• EXERCISE DESCRIPTION: Set down exactly, from the records below, the line with "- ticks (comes" through the line with "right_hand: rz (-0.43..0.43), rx", and nothing else.

• MATERIAL PROVIDED:
┌──
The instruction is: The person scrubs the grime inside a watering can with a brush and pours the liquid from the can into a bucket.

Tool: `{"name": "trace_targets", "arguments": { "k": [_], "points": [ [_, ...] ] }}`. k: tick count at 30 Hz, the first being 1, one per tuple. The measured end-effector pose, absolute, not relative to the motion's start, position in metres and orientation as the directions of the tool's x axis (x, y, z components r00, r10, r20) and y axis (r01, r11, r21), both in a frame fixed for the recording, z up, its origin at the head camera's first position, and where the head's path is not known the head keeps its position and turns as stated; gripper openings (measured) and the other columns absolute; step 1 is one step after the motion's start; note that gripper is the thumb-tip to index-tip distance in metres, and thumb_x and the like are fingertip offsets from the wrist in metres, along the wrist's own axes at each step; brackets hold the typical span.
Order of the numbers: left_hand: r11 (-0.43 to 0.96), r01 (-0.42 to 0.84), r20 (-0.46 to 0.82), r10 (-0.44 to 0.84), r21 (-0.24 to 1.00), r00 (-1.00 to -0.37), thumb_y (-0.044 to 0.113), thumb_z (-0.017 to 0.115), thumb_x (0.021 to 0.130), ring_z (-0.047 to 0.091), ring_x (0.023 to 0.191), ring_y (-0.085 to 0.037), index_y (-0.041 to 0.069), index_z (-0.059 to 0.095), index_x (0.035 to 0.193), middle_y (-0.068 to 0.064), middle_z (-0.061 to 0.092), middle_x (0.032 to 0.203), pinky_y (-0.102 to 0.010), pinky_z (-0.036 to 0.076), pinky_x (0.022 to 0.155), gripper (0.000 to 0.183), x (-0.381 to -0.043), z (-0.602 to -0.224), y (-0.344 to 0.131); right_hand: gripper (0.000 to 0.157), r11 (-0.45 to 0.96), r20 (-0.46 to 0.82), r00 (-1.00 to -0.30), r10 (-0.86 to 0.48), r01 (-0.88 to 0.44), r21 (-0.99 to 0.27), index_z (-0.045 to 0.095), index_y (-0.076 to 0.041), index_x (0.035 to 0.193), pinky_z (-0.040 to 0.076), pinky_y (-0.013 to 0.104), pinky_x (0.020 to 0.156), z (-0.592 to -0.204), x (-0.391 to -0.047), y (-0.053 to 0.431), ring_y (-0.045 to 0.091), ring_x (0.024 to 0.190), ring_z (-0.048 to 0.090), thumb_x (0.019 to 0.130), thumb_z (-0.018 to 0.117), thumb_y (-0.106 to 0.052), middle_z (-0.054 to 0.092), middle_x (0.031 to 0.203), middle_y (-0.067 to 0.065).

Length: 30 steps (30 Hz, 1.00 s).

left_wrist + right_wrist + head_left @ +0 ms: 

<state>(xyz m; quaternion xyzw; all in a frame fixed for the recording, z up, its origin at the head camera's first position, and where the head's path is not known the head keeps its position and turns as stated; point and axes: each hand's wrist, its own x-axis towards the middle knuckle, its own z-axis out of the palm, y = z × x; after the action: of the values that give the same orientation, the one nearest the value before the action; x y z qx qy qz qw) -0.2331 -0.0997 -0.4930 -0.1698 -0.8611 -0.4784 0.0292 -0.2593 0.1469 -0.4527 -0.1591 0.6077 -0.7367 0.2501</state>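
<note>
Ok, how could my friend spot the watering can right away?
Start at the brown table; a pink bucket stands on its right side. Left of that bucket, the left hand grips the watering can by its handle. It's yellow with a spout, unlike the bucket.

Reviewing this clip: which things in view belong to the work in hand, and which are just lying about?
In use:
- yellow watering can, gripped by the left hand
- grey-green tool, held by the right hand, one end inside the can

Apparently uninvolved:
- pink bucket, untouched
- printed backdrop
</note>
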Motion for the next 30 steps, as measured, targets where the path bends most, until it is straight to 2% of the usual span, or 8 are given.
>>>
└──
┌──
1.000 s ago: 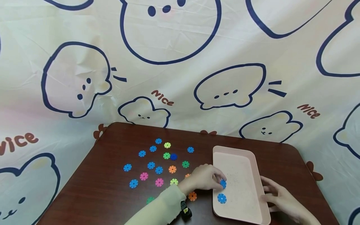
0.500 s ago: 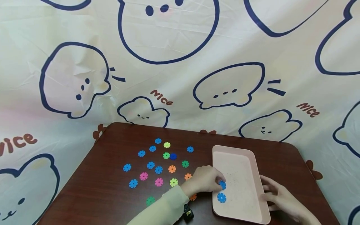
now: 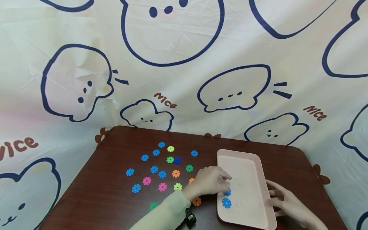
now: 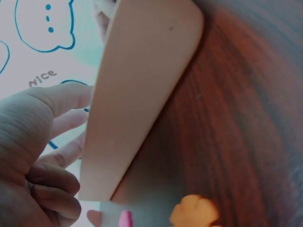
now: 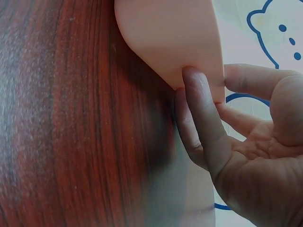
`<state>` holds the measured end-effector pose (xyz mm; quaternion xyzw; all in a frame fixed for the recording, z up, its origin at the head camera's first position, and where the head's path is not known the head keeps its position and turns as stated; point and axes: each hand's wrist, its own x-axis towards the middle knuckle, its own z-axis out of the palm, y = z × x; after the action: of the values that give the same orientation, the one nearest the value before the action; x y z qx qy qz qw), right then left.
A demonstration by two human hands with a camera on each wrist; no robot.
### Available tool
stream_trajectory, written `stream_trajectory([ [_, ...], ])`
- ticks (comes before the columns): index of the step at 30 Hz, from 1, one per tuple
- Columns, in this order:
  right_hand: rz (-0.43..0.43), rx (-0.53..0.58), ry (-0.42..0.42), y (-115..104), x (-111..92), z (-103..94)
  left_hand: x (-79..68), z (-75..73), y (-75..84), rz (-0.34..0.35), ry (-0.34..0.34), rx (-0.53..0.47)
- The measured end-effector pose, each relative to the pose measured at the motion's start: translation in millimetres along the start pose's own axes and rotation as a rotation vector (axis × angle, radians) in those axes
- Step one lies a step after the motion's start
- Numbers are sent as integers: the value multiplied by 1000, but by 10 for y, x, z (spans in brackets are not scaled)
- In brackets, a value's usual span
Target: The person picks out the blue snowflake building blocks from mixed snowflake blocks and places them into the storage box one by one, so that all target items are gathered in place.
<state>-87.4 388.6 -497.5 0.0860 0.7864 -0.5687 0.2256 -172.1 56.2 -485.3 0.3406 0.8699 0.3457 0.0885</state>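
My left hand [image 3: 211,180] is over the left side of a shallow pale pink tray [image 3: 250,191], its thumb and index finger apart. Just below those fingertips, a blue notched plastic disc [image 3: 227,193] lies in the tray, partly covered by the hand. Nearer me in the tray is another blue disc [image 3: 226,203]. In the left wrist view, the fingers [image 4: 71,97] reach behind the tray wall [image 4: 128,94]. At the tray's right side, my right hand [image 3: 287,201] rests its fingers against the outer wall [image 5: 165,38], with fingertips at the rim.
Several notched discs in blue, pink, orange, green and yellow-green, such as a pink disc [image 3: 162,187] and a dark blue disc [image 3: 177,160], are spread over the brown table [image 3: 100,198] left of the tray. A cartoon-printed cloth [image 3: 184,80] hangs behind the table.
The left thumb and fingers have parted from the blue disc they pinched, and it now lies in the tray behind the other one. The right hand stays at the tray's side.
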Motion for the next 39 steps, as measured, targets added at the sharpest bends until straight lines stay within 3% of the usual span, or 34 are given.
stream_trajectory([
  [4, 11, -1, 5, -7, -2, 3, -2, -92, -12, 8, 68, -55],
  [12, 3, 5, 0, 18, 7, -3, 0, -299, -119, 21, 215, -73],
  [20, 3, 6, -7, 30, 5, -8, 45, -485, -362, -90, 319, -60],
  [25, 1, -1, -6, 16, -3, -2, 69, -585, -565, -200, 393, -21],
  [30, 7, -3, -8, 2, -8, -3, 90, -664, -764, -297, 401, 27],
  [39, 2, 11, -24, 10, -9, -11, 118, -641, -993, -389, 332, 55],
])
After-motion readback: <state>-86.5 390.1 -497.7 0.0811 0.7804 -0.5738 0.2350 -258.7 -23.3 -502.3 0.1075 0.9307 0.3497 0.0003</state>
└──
• FINISHED TASK:
- ticks (comes before the columns): index of the step at 30 Hz, from 1, one per tuple
- Columns, in this order:
  right_hand: rz (-0.43..0.43), rx (-0.53..0.58), ry (-0.42..0.42), y (-115..104), x (-111..92), z (-103..94)

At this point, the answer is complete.